• **TRY IT**: Write out exactly the lines from the first line of the records below through the line that contains "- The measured", and stop there.

• **DATA**:
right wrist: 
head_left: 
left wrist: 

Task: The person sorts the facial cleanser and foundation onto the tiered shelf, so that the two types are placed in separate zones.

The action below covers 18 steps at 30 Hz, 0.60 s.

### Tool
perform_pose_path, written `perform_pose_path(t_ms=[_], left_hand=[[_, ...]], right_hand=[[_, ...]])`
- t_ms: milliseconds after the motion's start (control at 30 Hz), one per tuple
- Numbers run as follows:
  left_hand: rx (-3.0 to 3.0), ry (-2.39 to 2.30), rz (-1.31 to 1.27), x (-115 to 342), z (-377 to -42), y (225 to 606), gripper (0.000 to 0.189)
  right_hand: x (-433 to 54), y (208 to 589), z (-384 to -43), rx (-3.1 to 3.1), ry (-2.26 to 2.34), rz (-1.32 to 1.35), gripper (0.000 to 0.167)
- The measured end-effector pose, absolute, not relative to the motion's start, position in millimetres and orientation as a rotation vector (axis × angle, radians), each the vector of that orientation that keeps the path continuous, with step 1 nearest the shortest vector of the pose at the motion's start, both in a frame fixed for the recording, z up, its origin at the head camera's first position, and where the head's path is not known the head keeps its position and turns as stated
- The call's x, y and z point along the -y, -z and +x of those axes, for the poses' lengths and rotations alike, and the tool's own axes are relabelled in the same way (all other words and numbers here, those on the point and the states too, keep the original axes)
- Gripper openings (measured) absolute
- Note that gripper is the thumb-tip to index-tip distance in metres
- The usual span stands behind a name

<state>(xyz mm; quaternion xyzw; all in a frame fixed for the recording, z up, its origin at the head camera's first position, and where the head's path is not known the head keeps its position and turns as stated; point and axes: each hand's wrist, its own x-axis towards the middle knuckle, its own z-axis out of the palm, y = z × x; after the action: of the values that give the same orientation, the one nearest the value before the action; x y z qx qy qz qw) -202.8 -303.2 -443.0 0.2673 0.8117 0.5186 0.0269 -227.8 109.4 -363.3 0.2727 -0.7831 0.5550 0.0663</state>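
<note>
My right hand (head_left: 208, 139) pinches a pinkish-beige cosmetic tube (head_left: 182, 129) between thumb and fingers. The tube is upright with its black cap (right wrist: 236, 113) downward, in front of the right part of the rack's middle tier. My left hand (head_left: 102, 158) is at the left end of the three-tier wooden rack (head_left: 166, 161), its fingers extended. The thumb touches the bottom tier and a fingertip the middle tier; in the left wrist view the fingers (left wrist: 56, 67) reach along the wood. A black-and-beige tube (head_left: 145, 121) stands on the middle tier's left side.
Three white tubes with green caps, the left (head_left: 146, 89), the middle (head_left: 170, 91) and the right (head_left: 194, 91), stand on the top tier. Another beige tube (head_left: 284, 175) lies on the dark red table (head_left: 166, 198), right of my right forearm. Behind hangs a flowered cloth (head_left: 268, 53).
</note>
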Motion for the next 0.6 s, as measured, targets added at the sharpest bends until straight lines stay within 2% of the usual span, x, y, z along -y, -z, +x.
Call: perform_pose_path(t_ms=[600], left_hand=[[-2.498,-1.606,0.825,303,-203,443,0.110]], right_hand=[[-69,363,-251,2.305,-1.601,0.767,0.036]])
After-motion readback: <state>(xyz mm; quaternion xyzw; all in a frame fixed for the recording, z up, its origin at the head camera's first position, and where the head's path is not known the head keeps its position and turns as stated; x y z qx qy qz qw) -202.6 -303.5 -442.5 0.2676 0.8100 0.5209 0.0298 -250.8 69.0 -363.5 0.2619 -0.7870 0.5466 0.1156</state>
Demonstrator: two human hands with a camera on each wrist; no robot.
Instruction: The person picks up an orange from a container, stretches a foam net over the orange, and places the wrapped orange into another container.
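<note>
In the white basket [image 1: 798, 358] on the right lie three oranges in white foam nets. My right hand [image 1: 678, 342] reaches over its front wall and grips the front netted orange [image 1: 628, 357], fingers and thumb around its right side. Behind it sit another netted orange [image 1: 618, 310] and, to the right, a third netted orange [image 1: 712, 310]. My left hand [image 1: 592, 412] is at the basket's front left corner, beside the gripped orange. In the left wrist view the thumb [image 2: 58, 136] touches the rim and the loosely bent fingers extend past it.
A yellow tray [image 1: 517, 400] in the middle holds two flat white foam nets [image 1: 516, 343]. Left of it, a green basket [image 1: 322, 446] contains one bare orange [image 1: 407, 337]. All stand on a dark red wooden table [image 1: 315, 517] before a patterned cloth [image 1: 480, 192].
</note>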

• **TASK RESPONSE**:
right wrist: 
head_left: 
left wrist: 

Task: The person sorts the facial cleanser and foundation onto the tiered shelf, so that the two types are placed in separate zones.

The action below covers 18 steps at 30 Hz, 0.60 s.

### Tool
perform_pose_path, written `perform_pose_path(t_ms=[_], left_hand=[[_, ...]], right_hand=[[_, ...]])`
- t_ms: milliseconds after the motion's start (control at 30 Hz), one per tuple
- Numbers run as follows:
  left_hand: rx (-3.0 to 3.0), ry (-2.39 to 2.30), rz (-1.31 to 1.27), x (-115 to 342), z (-377 to -42), y (225 to 606), gripper (0.000 to 0.189)
  right_hand: x (-433 to 54), y (208 to 589), z (-384 to -43), rx (-3.1 to 3.1), ry (-2.26 to 2.34), rz (-1.32 to 1.35), gripper (0.000 to 0.167)
- The measured end-effector pose, absolute, not relative to the motion's start, position in millimetres and orientation as a rotation vector (axis × angle, radians), each the vector of that orientation that keeps the path continuous, with step 1 nearest the shortest vector of the pose at the motion's start, both in a frame fixed for the recording, z up, its origin at the head camera's first position, and where the head's path is not known the head keeps its position and turns as stated

The exercise asks for nothing more.